Writers who worked with McMaster remembered him as a demanding and highly opinionated boss. One of his editors remarked that no one stood a chance at McMaster's newspaper, despite the man's absolute fidelity to the Church, "if he was too fully saturated with the gifts of the Holy Ghost." Meekness and generosity held no appeal for McMaster. The H.L. Mencken of his day, the publisher of the Freeman's Journal made clear when hiring anyone that he wanted writers with a fluent pen, a disregard for consequences, and a large capacity for malice. He expected his underlings to share his many prejudices (e.g., a belief in states' rights, a hatred of abolitionists, a lifelong suspicion of the Jesuits) and said that he wrote "to edify such good people as are not overstocked with brains or at least not trained to follow theological discussions." According to the Times, McMaster's advocacy of the idea that Catholics should be exempt from paying taxes to support public schools because "their articles of faith were not taught in them" and Catholic students were forced to read from the Protestant King James Bible made him the most "assailed" man in America, excepting only his equally controversial patron, Archbishop Hughes. Under McMaster the paper supported Mayor Fernando Wood, Grand Sachem of Tammany Hall.

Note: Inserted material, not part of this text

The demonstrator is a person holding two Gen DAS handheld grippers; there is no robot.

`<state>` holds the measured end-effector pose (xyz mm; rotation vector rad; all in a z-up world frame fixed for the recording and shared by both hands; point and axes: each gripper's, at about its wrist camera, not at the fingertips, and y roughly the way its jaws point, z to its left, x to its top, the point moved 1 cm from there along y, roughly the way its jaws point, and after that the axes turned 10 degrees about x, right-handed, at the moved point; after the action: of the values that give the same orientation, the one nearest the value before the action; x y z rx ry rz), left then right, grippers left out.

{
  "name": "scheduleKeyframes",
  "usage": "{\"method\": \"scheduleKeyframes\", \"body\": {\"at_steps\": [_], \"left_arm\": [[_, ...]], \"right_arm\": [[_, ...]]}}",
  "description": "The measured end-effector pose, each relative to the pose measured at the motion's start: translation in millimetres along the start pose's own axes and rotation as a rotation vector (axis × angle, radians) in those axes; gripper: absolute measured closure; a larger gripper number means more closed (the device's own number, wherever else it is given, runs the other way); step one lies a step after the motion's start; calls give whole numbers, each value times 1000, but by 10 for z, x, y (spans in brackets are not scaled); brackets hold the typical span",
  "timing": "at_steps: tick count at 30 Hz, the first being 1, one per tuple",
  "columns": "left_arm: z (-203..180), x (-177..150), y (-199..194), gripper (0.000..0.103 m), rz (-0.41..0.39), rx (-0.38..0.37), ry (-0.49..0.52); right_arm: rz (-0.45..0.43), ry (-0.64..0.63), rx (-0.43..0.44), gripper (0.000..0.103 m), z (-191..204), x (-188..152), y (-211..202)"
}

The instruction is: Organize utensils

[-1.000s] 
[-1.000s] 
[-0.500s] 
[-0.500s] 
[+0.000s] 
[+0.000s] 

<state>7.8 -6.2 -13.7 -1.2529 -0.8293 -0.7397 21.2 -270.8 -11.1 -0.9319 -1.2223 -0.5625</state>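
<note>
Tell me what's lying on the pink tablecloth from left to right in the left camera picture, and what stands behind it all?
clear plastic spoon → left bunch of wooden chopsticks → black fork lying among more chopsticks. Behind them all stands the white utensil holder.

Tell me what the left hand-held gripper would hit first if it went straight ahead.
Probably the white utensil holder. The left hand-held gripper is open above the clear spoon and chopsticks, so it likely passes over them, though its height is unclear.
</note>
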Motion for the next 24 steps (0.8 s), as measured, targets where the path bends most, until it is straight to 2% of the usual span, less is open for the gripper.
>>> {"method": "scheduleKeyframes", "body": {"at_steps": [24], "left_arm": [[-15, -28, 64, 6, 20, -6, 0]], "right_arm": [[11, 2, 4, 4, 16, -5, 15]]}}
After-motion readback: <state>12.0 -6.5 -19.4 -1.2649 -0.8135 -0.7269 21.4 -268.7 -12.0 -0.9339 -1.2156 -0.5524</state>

There were consequences to McMaster's invective through the years. One man skewered in his pages in 1854, Irish political activist Thomas Francis Meagher, assaulted him with a whip on the street when the editor refused to retract his published attack on Meagher's character and intelligence. McMaster fired his revolver at Meagher but missed. Both men were arrested in a public scandal, later freed on bail, and agreed not to press charges against the other.

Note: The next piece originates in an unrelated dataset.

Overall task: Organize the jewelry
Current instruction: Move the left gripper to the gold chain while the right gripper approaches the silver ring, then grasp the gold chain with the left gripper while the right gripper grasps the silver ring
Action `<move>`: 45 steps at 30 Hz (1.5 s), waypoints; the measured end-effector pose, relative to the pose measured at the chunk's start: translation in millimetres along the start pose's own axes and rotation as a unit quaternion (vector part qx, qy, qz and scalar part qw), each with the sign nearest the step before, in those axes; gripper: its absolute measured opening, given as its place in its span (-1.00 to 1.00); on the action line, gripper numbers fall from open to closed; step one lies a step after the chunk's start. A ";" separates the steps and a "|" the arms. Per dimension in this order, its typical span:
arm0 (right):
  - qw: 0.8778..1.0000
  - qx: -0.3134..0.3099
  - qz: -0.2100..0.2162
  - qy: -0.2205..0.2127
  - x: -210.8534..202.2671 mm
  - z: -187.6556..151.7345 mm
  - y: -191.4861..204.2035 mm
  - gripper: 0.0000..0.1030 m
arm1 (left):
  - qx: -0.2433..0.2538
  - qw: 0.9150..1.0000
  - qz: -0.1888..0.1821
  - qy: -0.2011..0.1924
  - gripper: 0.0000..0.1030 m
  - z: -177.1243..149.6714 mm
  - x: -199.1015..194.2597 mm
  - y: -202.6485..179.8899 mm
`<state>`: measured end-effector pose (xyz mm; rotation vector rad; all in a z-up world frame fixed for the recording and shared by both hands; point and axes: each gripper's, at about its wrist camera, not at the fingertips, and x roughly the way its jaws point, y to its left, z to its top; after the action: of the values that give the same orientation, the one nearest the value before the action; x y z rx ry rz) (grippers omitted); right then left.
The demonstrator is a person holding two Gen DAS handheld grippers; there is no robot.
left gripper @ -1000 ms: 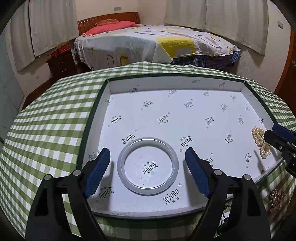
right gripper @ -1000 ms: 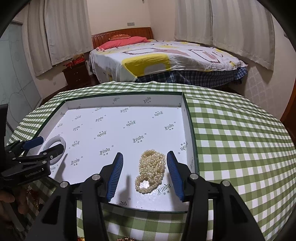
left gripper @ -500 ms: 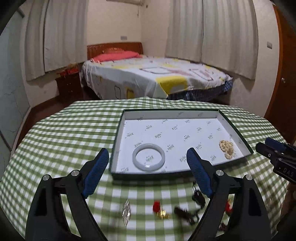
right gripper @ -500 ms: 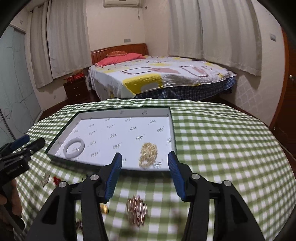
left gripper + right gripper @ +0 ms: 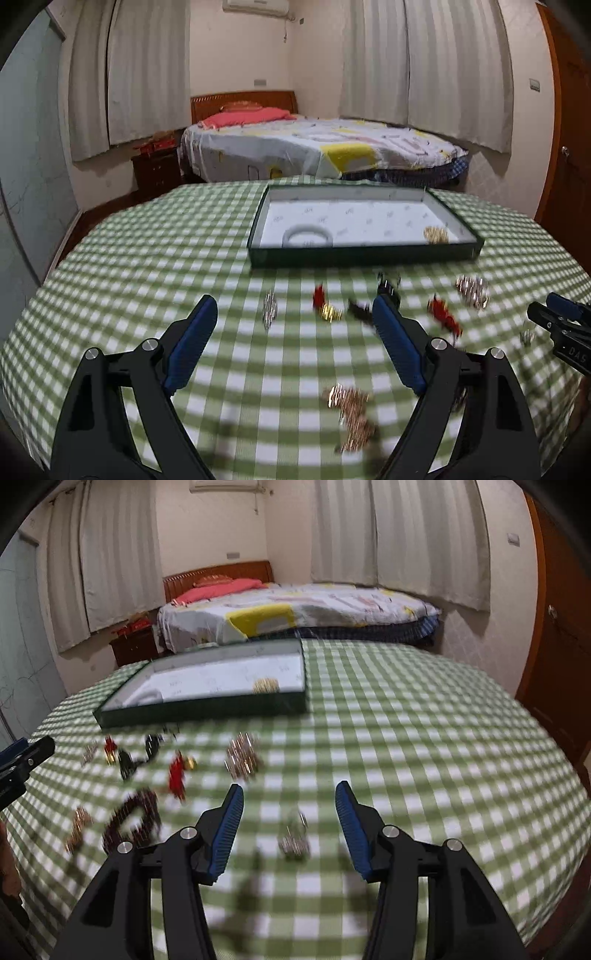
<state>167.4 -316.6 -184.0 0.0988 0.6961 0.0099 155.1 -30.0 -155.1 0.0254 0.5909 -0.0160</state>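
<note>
A dark green tray [image 5: 362, 255] with a white lining holds a pale bangle [image 5: 307, 235] and a pearl strand [image 5: 436, 234]; the tray also shows in the right wrist view [image 5: 207, 710]. Several loose jewelry pieces lie on the green checked cloth in front of the tray: a silver piece [image 5: 269, 309], red pieces [image 5: 445, 318], a gold chain [image 5: 351, 410], a dark bead bracelet [image 5: 131, 819], a small silver piece [image 5: 295, 836]. My left gripper [image 5: 293, 341] is open and empty above the cloth. My right gripper [image 5: 290, 821] is open and empty over the small silver piece.
The round table [image 5: 424, 738] has a green checked cloth and curves away at its edges. A bed [image 5: 317, 147] and a dark nightstand [image 5: 155, 170] stand behind it. A wooden door [image 5: 569, 155] is at the right.
Both grippers have pulled back from the tray toward the near side of the table. The bangle and pearls stay in the tray. The loose jewelry has come into view.
</note>
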 end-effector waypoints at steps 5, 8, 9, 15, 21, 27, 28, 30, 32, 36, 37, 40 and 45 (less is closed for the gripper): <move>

McMaster was jailed at Fort Lafayette and his newspaper shut down during President Lincoln's suspension of the writ of habeas corpus at the start of the American Civil War. When released from prison, he continued to write against the war effort, always believing that the South had a right to secede from the Union.

==Death==
He died in Brooklyn in 1886, age 66. He had suffered a fall and spent two weeks at St. Mary's General Hospital before his death.